Wednesday, October 26, 2011

Wednesday Weigh-In

Today's weight: 189.5

That right folks!  I wish I could say that it was because of my own awesomeness, but, in reality, I caught some sort of virus.  I've been super sick for the past few days.  Not much of an appetite, and when I do eat, it usually comes back up.

Yuck.

Friday, October 21, 2011

Swinging

I took the kiddos to the park a week ago, and decided to try Vala out in the swing for the first time.  I'll let you be the judge if she liked it or not.
It's a little hard to tell.

Here is Abby telling Vala how awesome swinging is.

I'm amazed how big Abby looks compared to Vala here.  When did my baby become such a big girl? 

I hope everyone has a great weekend!

Thursday, October 20, 2011

Wednesday Weigh-In (on Thursday!)

So I weighed myself yesterday and then completely forgot to post it!

Here it is:  195

Down a pound since last week.  Even though it's only one pound, I will take it. 

What I did this week: 
  • Tried to focus on eating smaller portions.
  • Only ate fast food once!  (Baby steps.)
  • Played soccer and walked 2 miles.
I still need to work on working out more.  There is a 5:30am spinning class at my gym on Wednesday and Friday mornings.  I'm thinking I might give it a try. 

I will be back tomorrow with something that is not weight related!

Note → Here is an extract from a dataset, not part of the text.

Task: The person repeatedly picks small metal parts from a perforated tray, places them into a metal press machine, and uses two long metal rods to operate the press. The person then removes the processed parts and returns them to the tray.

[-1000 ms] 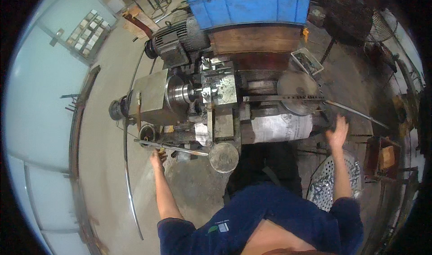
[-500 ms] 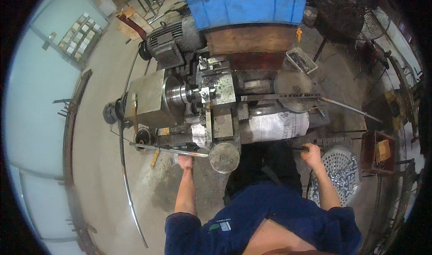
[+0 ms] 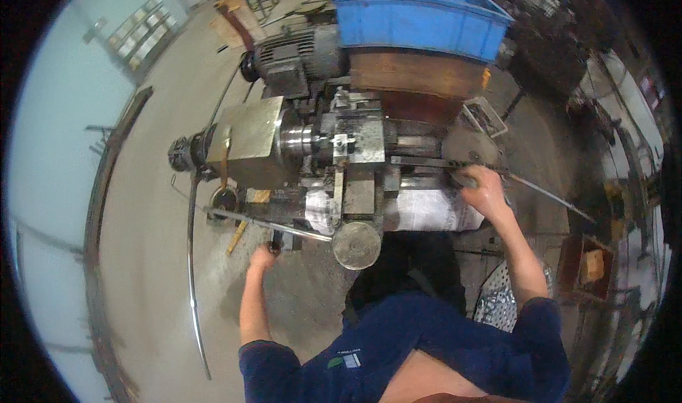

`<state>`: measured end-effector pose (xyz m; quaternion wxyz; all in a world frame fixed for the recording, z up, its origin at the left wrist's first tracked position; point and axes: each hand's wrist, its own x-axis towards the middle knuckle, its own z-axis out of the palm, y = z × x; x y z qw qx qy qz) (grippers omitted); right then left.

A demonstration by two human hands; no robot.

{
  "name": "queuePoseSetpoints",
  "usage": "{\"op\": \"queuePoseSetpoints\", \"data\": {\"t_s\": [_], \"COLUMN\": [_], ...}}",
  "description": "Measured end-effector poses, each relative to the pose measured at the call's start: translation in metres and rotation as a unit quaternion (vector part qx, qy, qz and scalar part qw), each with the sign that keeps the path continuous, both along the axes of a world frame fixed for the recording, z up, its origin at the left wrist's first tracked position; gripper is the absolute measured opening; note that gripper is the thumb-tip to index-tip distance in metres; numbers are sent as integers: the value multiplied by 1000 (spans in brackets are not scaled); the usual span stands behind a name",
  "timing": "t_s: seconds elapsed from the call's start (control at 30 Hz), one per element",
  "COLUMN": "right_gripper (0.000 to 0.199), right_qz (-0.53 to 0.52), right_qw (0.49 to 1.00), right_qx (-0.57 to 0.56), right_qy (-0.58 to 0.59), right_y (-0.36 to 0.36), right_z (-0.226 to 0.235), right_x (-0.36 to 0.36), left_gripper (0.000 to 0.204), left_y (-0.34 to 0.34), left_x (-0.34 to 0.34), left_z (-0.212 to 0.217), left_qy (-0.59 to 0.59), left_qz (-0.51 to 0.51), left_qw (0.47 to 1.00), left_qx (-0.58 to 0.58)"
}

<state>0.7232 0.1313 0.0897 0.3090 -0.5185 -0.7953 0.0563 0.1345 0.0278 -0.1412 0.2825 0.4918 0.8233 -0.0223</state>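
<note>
My left hand (image 3: 263, 256) is low on the left side of the small metal lathe, below a shiny metal lever (image 3: 295, 231). Its fingers are curled closed against something dark, too small and blurred to name. My right hand (image 3: 485, 190) is raised over the right part of the machine, its fingers bent at the flat bar with holes (image 3: 426, 161). What lies inside those fingers is hidden. Between the hands stand the steel chuck (image 3: 296, 141), the tool block (image 3: 362, 136) and a round metal disc (image 3: 357, 246). White sacking (image 3: 433, 211) lies below the bar.
Behind the lathe are an electric motor (image 3: 298, 58) and a blue plastic crate (image 3: 419, 19) on a wooden box. To the right, a perforated basket (image 3: 497, 300) holds shiny metal parts near a reddish box (image 3: 584, 271). A long rod (image 3: 192, 289) slants down at left.
My right hand has left the dark rod low at the right and risen to the flat bar. My left hand has shifted left from under the lever. The view has tilted slightly.
</note>
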Motion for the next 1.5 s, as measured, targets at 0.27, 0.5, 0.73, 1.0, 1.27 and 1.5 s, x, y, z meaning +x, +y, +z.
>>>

Wednesday, October 12, 2011

Wednesday Weigh-In

So sorry that I missed this last week!  I had my days all mixed up, because I had our annual Girls Weekend with my 3 besties from college and didn't get back home until late on Monday.  I didn't realize I missed the weigh-in until Thursday and then decided to just wait until today to do it.

Here is the ugly truth: 196.0. 

Ugh.  Back at the beginning...  I had a feeling this was going to happen after Girls Weekend.  We ate a ton.  Especially lots of candy.  We did go on a 3 mile walk, but that wasn't enough.  Also, since I didn't get to go to the grocery store like I normally do, I ended up eating fast food for lunch 3 days.  And didn't work out at all. 

I feel so frustrated.

Wednesday, September 28, 2011

Wednesday Weigh-In

Today's weight: 193.5

Down 3 pounds since last week!  I was pleasantly surprised when I stood on the scale.  It is so nerve-racking when you are waiting for the scale to stop thinking about how much you weigh.

This week I:
  • Didn't eat any fastfood.
  • Cooked dinner at home and packed my lunch every day.
  • Only drank 1 soda.
  • Only ate ONE piece of cake at the surprise birthday party we threw for my mom.  That is monumental!
Physical activity this week:
  • Played soccer on Friday in my indoor league.  Still staying clear of the gym.
I know I need to do more in the physical activity department.  I downloaded Couch to 5K on my ipod, so I am going to start doing that.

This was an encouraging week!

Wednesday, September 21, 2011

Wednesday Weigh-In

I have reached a point where I don't recognize the girl in the mirror anymore.  When someone tags me in a picture on facebook, I untag it as fast as I can.  If I see someone from high school while at the store, I hide.  I don't want anyone to see me like this.  I don't like looking at myself like this.

I constantly tell myself I'm going to get serious about eating right/exercising tomorrow.  Or Monday.  Or the 1st of the month...Right after I finish off this bag of cookies or tub of ice cream.  Then I will start. 

I have a gym membership, but I hate to go because I feel too fat to be there.  How dumb is that?  Isn't that what the gym is FOR?

I have never understood why I never make any progress and I think it's because I don't have any accountibility.  There is only so much I can do alone.  I need someone else to know about these goals.

So I am going to commit to getting rid of this weight.  Every Wednesday I'm going to post how much I weigh.  This scares the crap out of me, and I'm extremely embarrassed to put the number on paper (interweb?).  But maybe that's a good thing.

So here it is:                    196.5

My goal weight is 145.  I don't have a specific time frame I would like to lose the 50 pounds in.  That has been a huge problem of mine.  I set unrealistic goals (20 pounds in 2 weeks?  Yeah, I tried to do that once.  Obviously didn't work.) and then feel devastated when I don't reach them.

Wish me luck! 

Tuesday, September 20, 2011

Sisters

Life has been crazy lately, thus the lack of posting.  Tomorrow I will be back with a new thing I want to do every Wednesday.  Until then, I'll leave you with my new favorite picture of the sisters.